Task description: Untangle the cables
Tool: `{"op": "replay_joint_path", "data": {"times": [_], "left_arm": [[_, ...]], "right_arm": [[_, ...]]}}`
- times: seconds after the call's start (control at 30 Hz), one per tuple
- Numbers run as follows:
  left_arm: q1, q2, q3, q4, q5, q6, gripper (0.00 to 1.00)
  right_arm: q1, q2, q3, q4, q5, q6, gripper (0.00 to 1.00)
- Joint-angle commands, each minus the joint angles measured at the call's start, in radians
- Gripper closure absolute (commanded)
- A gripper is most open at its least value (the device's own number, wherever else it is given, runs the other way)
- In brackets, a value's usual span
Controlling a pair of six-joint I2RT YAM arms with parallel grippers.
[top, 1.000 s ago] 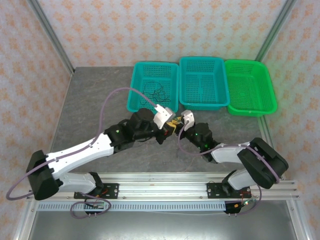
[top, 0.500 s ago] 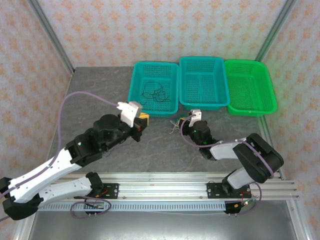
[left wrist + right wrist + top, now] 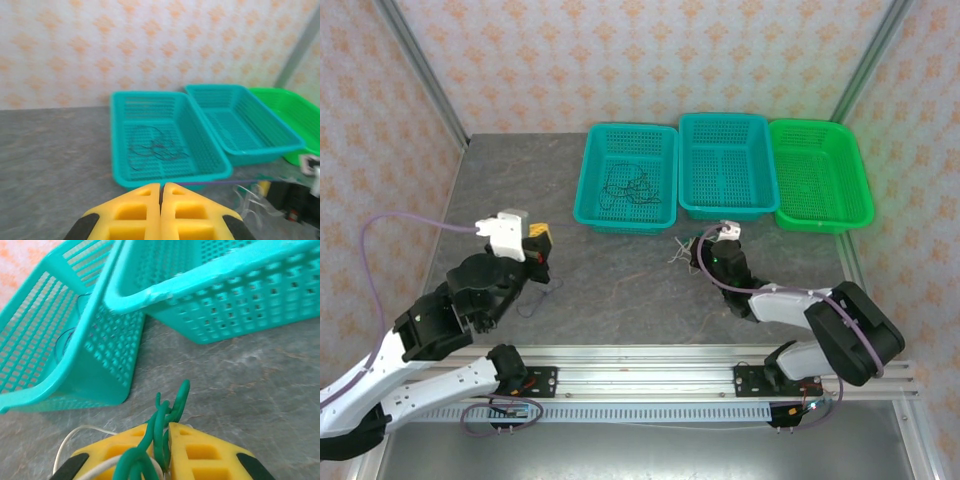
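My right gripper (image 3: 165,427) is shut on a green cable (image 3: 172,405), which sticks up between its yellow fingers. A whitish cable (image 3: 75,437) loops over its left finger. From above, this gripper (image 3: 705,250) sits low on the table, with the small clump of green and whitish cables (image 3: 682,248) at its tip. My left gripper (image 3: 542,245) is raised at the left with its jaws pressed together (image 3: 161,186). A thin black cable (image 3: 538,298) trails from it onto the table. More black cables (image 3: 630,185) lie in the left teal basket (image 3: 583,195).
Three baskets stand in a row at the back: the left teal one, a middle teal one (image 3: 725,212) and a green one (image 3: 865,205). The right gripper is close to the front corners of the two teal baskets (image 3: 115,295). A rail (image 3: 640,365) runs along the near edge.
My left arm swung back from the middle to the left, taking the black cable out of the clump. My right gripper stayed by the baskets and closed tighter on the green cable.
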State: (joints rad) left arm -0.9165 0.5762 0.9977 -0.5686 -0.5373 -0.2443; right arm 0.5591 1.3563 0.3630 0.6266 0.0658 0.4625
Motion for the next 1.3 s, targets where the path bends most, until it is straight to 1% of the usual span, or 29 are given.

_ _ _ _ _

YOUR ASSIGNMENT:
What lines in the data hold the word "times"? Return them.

EXERCISE SOLUTION:
Tool: `{"op": "replay_joint_path", "data": {"times": [_], "left_arm": [[_, ...]], "right_arm": [[_, ...]]}}`
- times: seconds after the call's start (control at 30 Hz), one per tuple

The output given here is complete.